Some clues testify as to the costumes and appearance of the actors, and they suggest that slightly more historical verisimilitude was attempted than appears to have been the case in the well known ‘Longleat MS’ drawing of a scene from Titus Andronicus, in which only the major characters wear Roman costume. This had probably also been the case in Poetaster, where some characters at least wear Elizabethan clothing. In Sejanus it is clear that Burbage as Sejanus wore a ‘robe’, as Macro makes clear when he says he will ‘tear off thy robe, / Play with thy beard’ (5.647-8). It follows that Tiberius must also have worn a toga-like ‘robe’, but the only detail of his costume is supplied by Arruntius’s reference to the laurel wreath he habitually wears to ward off lightning (3.123). Probably all the other senators wore such robes, though Arruntius’s reference is indecisive in that he tells them, as they hurry to pay their craven respects ‘in the wide hall of huge Sejanus’ that they should ‘Stay not to put your robes on’ (5.432-4). Although this could be a convenient way of passing off the fact that some of the actors were wearing contemporary costume, the senate scenes in acts 3 and 5 would have looked decidedly unconvincing if only the principal characters were dressed in ‘Roman’ robes. In the quarto version at least, Jonson looks for historical accuracy among other minor characters when he makes Sejanus demand that the priest should wear his ‘night vestments’ (5.91) when sacrificing to Fortuna, and the priest himself refers to the fact that he and his ministers all bring ‘pure vestments’ to the sacrifice (5.174). Whether such characters as the lictors would also have worn togas is unclear, but at 3.470 they are told to ‘resume [take up] the fasces’. The sight of actors dressed in the uniform of Elizabethan guards carrying the Roman fasces, might, however, have been acceptable to an audience used to such anachronisms on stage.

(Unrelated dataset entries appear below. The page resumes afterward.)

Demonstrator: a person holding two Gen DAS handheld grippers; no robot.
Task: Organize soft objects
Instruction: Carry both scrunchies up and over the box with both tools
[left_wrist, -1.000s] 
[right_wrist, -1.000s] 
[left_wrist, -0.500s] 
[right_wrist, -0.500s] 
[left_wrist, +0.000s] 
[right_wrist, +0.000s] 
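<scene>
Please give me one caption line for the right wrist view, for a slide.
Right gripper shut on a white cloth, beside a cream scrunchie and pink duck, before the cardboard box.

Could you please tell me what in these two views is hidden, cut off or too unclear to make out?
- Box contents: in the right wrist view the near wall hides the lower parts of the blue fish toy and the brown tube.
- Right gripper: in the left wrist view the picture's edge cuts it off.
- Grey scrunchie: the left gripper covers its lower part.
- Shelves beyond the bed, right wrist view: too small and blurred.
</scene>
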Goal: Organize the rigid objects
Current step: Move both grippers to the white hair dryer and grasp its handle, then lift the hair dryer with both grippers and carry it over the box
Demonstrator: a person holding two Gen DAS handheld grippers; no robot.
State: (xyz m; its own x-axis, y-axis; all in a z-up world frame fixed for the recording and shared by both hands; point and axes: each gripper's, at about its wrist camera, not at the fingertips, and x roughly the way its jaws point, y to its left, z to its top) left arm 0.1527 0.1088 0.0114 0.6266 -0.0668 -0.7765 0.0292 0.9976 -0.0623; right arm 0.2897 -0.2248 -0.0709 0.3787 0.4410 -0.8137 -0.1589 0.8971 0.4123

All of the Globe performance could have taken place on a bare stage, apart from the two occasions on which Jonson specifies the Senate as the location (3.1, 5.478). In each of these cases he makes much of the seating arrangements, and benches or chairs must have been brought onstage for these episodes, since they are too long, too populous, and too important to be played ‘aloft’ as the senate scene in Titus Andronicus had been. The gallery may well have been used in an earlier scene, the conversation between Sejanus, Eudemus, and Satrius at 1.261-375. Evidence for this is inconclusive (see the Commentary), but it is much stronger for the later use of the gallery as a hiding place ‘between roof and ceiling’ from which Rufus and Opsius spy on Sabinus (4.93-114). It may also have been used for the unusual inter-act music, which at this date was a ‘not received custom’ at the Globe (J. Marston, Plays, ed. H. H. Wood, 1.143) . Another aspect of the staging of the first production has been clarified by recent productions at the ‘new’ Globe. Jonson twice directs that a group of characters ‘pass over’ the stage (1.176.1, 5.460.1). In each case they do so under the eyes of Arruntius and his fellow Germanicans, and it is possible that rather than coming out of one tiring house door and exiting by the other, the group who ‘pass over’ did so by walking through the yard, climbing steps onto the stage, and leaving in the same way (see Commentary, 1.176.1).